日建連と中部地整など 働き方改革・生産性向上などで意見交換

中部

中部地整 森本輝局長

 日本建設業連合会(日建連、押味至一会長)と、国土交通省中部地方整備局を始めとする中部圏の発注者による「公共工事の諸課題に関する意見交換会」が5月22日、名古屋市で開かれた。前年に続き、大きく①公共工事予算の確保と入札・契約制度の改善②働き方改革の推進③生産性向上④担い手の確保―の4点をテーマに議論。特に環境の変化を踏まえた働き方の改善について、積極的に意見を交換した。  日建連からは、土木本部長の蓮輪賢治副会長=写真右=や、同副本部長の清水琢三副会長ら25人が出席。中部地整からは森本輝局長=写真左=ら幹部16人が参加した。また、中部の発注者として同局管内の4県・3政令市と、中日本高速道路会社、名古屋高速道路公社、水資源機構中部支社の幹部も出席。オブザーバーとしてJR東海と中部電力、中部国際空港も参加した。  ①の予算確保などテーマでは、日建連が契約変更に必要な予算の確保などを要請。また、入札・契約制度の面では、総合評価落札方式での技術提案テーマの評価点開示や、公共工事標準請負契約約款の改正を受けた適正な契約環境の展開などを求めた。  これに対して、中部地整の濱田禎企画部長が発注後の手戻りを発生させないための対応などを説明。評価点の開示については、競争性などに配慮した範囲での開示とする考えを示した。また、請負契約約款については、小倉佳彦建政部長が管内の対応状況を説明した。  ②の働き方改革に関わるテーマでは、日建連が時間外労働上限規制の順守状況について、中部地整発注工事が高水準であることを評価。

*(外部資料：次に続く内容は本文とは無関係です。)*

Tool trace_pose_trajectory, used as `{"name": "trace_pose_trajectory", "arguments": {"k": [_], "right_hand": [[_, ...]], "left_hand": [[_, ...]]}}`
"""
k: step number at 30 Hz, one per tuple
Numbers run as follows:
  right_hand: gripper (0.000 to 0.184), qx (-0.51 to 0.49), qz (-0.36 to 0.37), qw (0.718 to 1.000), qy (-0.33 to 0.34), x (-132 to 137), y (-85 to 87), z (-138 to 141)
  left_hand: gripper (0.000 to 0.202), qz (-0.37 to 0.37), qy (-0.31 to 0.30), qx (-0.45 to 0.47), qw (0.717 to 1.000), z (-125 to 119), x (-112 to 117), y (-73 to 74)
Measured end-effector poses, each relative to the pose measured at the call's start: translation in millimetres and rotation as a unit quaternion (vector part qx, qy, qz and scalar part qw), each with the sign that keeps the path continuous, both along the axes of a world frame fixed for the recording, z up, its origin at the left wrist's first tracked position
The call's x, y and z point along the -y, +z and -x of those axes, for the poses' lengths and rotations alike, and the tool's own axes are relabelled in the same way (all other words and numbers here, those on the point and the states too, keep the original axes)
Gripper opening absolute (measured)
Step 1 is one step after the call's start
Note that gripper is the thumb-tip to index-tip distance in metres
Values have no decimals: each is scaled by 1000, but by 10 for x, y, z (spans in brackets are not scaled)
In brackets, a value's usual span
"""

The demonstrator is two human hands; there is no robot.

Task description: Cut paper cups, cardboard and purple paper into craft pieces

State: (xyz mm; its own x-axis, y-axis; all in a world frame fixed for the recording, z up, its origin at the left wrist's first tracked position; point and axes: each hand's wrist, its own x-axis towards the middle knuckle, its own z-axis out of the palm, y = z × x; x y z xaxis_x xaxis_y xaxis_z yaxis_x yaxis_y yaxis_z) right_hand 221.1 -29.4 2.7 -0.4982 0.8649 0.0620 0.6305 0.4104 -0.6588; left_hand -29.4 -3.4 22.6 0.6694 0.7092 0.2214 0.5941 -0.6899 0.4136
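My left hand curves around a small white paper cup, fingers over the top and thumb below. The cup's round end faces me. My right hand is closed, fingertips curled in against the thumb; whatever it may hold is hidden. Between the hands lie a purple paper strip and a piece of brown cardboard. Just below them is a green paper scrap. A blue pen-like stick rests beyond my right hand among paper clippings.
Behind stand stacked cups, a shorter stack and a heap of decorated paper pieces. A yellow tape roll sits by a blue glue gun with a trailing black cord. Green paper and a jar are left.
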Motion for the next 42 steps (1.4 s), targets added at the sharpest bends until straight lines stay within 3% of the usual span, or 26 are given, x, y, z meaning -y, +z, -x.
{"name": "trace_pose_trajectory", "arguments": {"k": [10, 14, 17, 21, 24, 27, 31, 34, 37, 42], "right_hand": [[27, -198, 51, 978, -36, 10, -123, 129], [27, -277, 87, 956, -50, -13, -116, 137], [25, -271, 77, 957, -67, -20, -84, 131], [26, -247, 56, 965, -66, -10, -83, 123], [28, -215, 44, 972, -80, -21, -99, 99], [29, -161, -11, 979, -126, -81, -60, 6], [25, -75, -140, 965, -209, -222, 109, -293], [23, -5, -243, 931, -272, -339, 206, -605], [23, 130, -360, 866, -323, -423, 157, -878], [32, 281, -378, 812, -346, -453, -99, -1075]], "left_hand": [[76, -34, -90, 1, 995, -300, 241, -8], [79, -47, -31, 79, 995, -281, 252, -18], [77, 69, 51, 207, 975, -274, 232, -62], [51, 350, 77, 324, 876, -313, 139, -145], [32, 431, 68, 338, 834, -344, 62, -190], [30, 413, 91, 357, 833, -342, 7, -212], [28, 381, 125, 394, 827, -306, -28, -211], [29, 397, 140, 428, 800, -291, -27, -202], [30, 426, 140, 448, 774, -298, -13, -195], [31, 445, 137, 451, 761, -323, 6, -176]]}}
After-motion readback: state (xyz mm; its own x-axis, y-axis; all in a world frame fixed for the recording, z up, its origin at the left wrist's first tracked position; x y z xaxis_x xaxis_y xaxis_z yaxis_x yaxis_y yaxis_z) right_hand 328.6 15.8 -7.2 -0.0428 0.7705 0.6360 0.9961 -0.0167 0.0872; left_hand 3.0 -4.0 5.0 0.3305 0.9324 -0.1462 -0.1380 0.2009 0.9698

その上で、規制適用2年を経て顕在化した課題や、猛暑・厳冬への対応を要請した。  濱田企画部長は、現場の効率化策などを説明した上で、特に書類作成業務の負担低減策を提案。猛暑への対応については、本年度にモデル工事を技術提案評価型S型で2件発注する予定であることを明らかにした。  ③の生産性向上の分野では、新技術・新工法の現場実装を進めるため、受注者提案による導入でも必要経費を負担する仕組みの制度化や、SⅠ型の拡大を日建連が要望。また、プレキャスト工法の活用拡大を求めた。  これに対して中部地整は、SⅠ型について「将来の効率化につながるテーマを探していきたい」と前向きな考えを表明。また、中日本高速も新技術の採用に関わる制度を紹介し、積極的に取り入れていく姿勢を示した。  ④の担い手の確保については、設計労務単価の引き上げの他、トンネルでの一般・現場管理費などの見直し、コミットメント制度の活用、若手技術者の育成に向けた技術者配置の柔軟化などを要請。名古屋市など各発注者の若手技術者の育成・定着策を確認した。  意見交換後、蓮輪副会長は「公共工事の先進的な取り組みは、民間工事にも展開すべきものだと考えている。協力をお願いしたい」と総括。森本局長は、「働き方の改善、建設業界のイメージアップは不可欠なもの。今後も発注者間、受発注者間で協力していきたい」との考えを示した。